SCHEME 1. Proposed mechanism for
AtsB-mediated FGly formation.
According to this mechanism, FGly formation from serine is
a single enzymatic reaction. Hence, AtsB may suffice for FGly formation in serine-type sulfatases, and additional components may merely serve
auxiliary functions (see below). In eukaryotes, serine-type sulfatases
are missing. It is therefore not surprising that only very weak
homologs of AtsB are encoded in mammalian genomes, the best human
homolog being viperin (34), an interferone-inducible antiviral protein
that locates to the endoplasmic reticulum, the site where eukaryotic
FGly formation (from cysteine) occurs. Viperin, however, shows only
26% identity with the N-terminal third of AtsB, and only one of
AtsB's three predicted FeS centers is conserved.

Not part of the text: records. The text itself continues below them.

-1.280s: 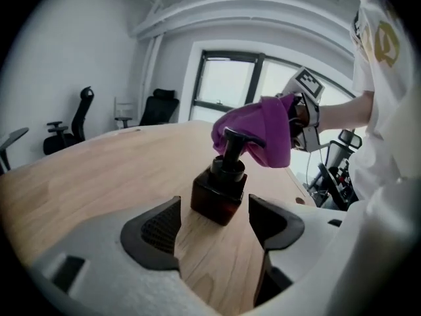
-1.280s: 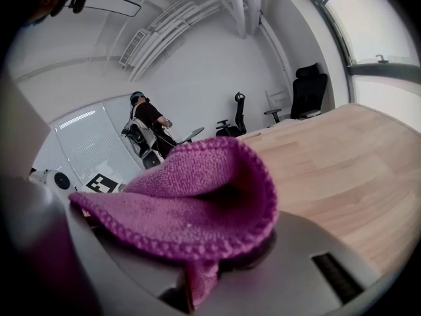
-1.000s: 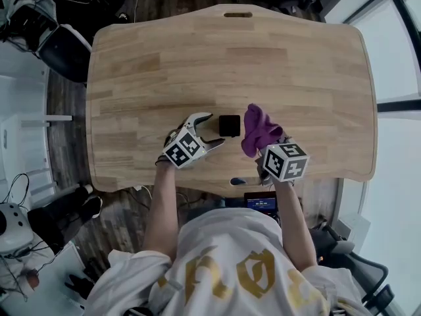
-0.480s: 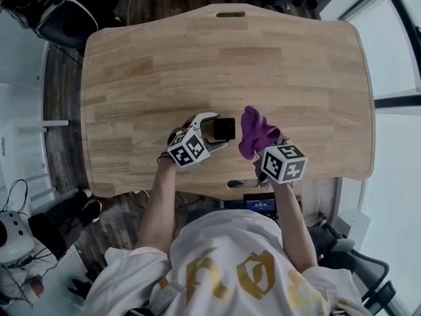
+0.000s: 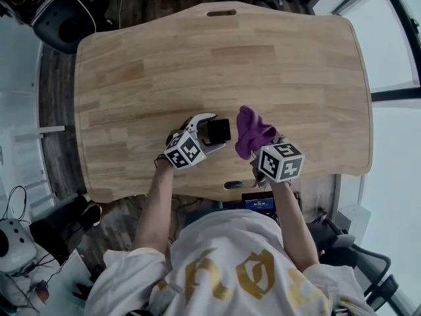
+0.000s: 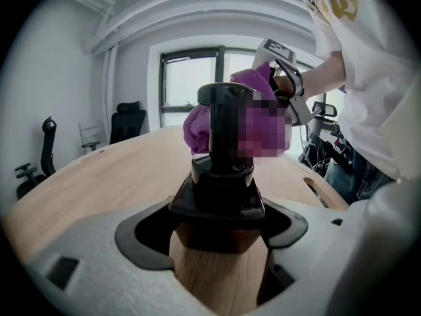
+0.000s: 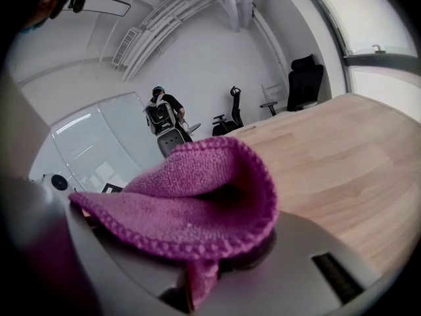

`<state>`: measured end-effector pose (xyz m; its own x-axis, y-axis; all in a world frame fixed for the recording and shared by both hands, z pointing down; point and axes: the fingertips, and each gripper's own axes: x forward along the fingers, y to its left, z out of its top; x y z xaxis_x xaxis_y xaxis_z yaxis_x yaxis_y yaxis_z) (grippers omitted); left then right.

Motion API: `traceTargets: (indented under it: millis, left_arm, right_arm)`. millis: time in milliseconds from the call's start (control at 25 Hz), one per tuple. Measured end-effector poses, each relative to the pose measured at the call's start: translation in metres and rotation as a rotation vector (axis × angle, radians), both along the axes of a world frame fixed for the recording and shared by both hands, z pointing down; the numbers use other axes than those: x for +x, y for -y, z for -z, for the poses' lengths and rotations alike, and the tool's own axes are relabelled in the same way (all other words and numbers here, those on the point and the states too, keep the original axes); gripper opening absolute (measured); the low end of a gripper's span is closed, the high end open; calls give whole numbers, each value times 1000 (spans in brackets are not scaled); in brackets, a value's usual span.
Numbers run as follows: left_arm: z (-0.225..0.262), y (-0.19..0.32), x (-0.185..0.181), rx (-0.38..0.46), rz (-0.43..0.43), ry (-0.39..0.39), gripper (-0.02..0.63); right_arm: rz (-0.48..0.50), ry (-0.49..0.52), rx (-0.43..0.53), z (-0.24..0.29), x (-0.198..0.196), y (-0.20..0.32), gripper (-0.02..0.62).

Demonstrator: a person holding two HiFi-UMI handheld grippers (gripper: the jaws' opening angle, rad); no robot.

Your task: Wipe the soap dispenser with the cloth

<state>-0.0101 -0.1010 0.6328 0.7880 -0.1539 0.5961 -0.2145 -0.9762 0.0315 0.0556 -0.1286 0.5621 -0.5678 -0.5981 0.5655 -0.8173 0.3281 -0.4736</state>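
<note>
A black soap dispenser (image 5: 217, 131) stands on the wooden table (image 5: 230, 64) near its front edge. My left gripper (image 5: 209, 132) is shut on it, one jaw on each side of its base. In the left gripper view the dispenser (image 6: 223, 143) rises upright between the jaws of the left gripper (image 6: 220, 212). My right gripper (image 5: 254, 151) is shut on a purple cloth (image 5: 250, 131), which bunches up just right of the dispenser, close to touching it. The cloth (image 7: 197, 196) drapes over the right gripper (image 7: 210, 259) and hides its fingertips. Behind the pump the cloth (image 6: 197, 127) shows again.
The table's front edge (image 5: 217, 189) runs just behind both grippers. A slot handle (image 5: 220, 12) is cut near the far edge. Black office chairs (image 5: 56, 12) stand off the far left corner. A window wall (image 5: 395, 78) is at the right.
My left gripper moved right from beside the dispenser and closed its jaws round it. The right gripper with the cloth drifted slightly left toward the dispenser.
</note>
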Motion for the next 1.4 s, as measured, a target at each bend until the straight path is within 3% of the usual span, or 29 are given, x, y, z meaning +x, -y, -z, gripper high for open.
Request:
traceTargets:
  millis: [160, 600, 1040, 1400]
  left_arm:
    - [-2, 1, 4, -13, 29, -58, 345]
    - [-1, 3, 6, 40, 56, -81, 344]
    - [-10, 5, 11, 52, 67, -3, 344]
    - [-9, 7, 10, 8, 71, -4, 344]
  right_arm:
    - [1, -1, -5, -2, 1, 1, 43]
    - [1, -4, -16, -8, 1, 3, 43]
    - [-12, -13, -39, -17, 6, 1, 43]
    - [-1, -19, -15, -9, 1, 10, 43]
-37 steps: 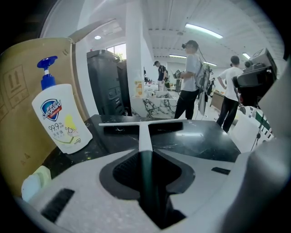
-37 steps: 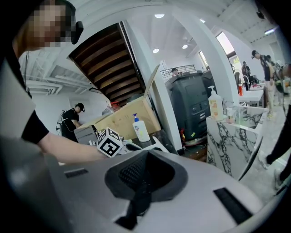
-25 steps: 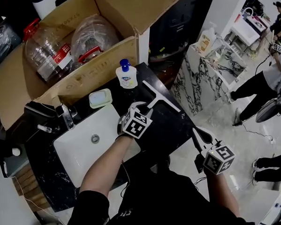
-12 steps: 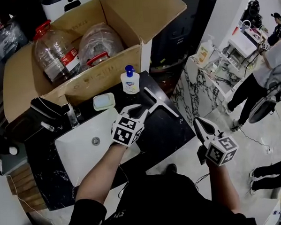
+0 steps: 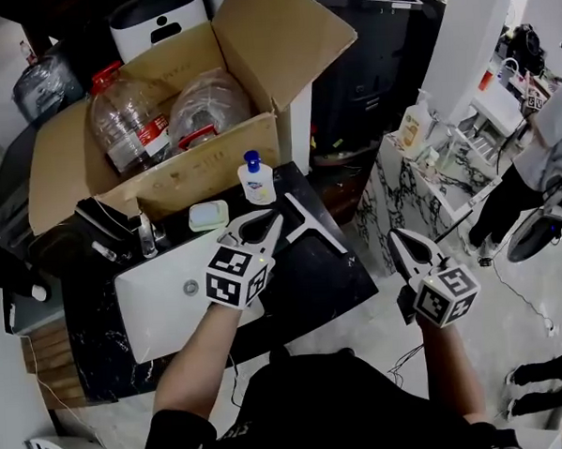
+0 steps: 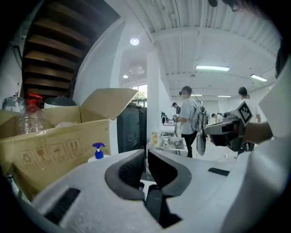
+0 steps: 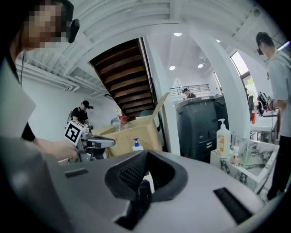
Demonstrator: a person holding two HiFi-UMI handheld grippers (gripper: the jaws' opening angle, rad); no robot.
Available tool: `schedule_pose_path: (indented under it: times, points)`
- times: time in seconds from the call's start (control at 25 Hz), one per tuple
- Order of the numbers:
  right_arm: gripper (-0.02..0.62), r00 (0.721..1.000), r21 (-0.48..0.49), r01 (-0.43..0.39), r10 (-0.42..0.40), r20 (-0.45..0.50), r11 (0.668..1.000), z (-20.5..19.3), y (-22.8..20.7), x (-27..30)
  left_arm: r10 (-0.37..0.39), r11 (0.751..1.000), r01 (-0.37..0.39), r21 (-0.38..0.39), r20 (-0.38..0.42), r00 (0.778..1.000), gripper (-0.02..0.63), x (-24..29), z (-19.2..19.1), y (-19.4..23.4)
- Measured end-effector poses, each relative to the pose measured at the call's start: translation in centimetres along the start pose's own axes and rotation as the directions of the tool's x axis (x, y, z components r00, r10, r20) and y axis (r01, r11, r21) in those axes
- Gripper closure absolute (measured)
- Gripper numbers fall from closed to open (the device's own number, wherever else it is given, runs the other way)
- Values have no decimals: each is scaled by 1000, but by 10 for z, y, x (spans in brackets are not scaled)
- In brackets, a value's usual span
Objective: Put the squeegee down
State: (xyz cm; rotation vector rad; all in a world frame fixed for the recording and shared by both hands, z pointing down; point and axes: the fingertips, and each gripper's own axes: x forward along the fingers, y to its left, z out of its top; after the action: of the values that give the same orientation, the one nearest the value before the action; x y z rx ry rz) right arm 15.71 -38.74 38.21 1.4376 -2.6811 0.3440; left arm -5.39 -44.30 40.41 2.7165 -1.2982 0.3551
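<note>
In the head view the squeegee (image 5: pixel 315 225) lay flat on the black counter (image 5: pixel 307 281), a little right of the centre of the frame. Its white blade ran on a slant from upper left to lower right, just to the right of the white sink (image 5: pixel 163 295).

The left gripper (image 5: pixel 263 222) was left of the squeegee in the frame, with its tips beside the handle end, and it held nothing. In the left gripper view the jaws of the left gripper (image 6: pixel 146 153) had just been closing. Only a thin slit stayed between the pads, and nothing was in it.

The right gripper (image 5: pixel 400 234) was at the right side of the head view, off the counter and over the pale floor, well apart from the squeegee. In the right gripper view the pads of the right gripper (image 7: pixel 145 153) were pressed together at the tips and were empty.

Above the squeegee in the head view stood a soap pump bottle (image 5: pixel 256 181) with a blue top, and left of it was a pale green soap dish (image 5: pixel 208 214). Behind them an open cardboard box (image 5: pixel 180 182) held large clear plastic bottles (image 5: pixel 130 119).
</note>
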Motion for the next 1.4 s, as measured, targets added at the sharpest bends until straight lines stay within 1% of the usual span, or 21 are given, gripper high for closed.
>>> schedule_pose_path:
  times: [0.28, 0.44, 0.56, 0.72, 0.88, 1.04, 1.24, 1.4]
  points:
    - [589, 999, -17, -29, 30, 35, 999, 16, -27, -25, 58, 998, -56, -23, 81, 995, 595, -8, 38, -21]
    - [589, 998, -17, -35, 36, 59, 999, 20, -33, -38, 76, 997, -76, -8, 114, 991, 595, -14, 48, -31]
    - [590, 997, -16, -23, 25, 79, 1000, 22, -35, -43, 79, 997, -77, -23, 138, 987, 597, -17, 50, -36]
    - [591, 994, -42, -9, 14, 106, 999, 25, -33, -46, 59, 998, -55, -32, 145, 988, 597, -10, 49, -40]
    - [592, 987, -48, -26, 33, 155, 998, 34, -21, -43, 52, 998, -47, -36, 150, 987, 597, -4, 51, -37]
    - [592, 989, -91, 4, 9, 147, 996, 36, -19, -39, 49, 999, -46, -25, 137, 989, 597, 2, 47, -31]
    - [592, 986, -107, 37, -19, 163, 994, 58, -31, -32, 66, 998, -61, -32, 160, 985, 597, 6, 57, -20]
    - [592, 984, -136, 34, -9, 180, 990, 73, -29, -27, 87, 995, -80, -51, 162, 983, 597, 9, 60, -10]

AtsB-dependent FGly Formation Requires a Signal Peptide
in the Sulfatase Substrate--
In GST pull-down experiments, the
interaction of AtsB with the serine-type FGly modification motif was
independent of AtsA's signal peptide. Both in yeast two-hybrid (Table
I) and in GST pull-down experiments (not shown) interaction was even
impaired by the signal peptide. This is in contrast to the in
vivo situation, where FGly formation in AtsA and in the
serine-containing mutant of PAS was clearly dependent on the signal
peptide. In the case of AtsA, deletion of the signal peptide reduced
FGly formation about 100-fold (Fig. 3), and in the case of PAS-C51S,
formation of catalytically active enzyme was totally abolished when a
signal peptide was absent (Fig. 2). The apparent contradiction between the in vitro and the in vivo studies indicates
that the presence of a serine-type FGly modification motif is
sufficient for binding of AtsB but not for FGly formation. In line with
this, we could not detect FGly in the GST-AtsA fusion protein after
incubation for 1 h in the presence of AtsB (data not shown). The
inhibitory effect of the signal peptide in the yeast two-hybrid
experiments can be explained in several ways (e.g. by a
signal peptide-induced misfolding or intracellular mislocalization of
the Gal4BD-AtsA fusion protein).
To be subjected to AtsB-dependent FGly modification, newly
synthesized AtsA obviously has to carry a signal peptide in addition to
the serine-type FGly modification motif. This may be explained in one
of three ways. The hydrophobic signal peptide may exert a direct
intramolecular effect on the sulfatase's folding state and
modification competence. Alternatively, AtsB binds directly, or
indirectly via an adaptor protein, to the signal peptide, and this may
be required for the FGly-forming activity of AtsB. Furthermore, the
signal peptide, after binding of an adaptor, may ferry newly synthesized AtsA to a site where AtsB is active. In the latter two
cases, a chaperone or targeting factor of E. coli's early secretory pathway such as trigger factor, SecB, or SecA may serve as
the putative adaptor protein. A functional in vitro
FGly-generating assay system reconstituted with cytosolic and/or
membrane components of E. coli may help to resolve the
mechanistic role of the signal peptide.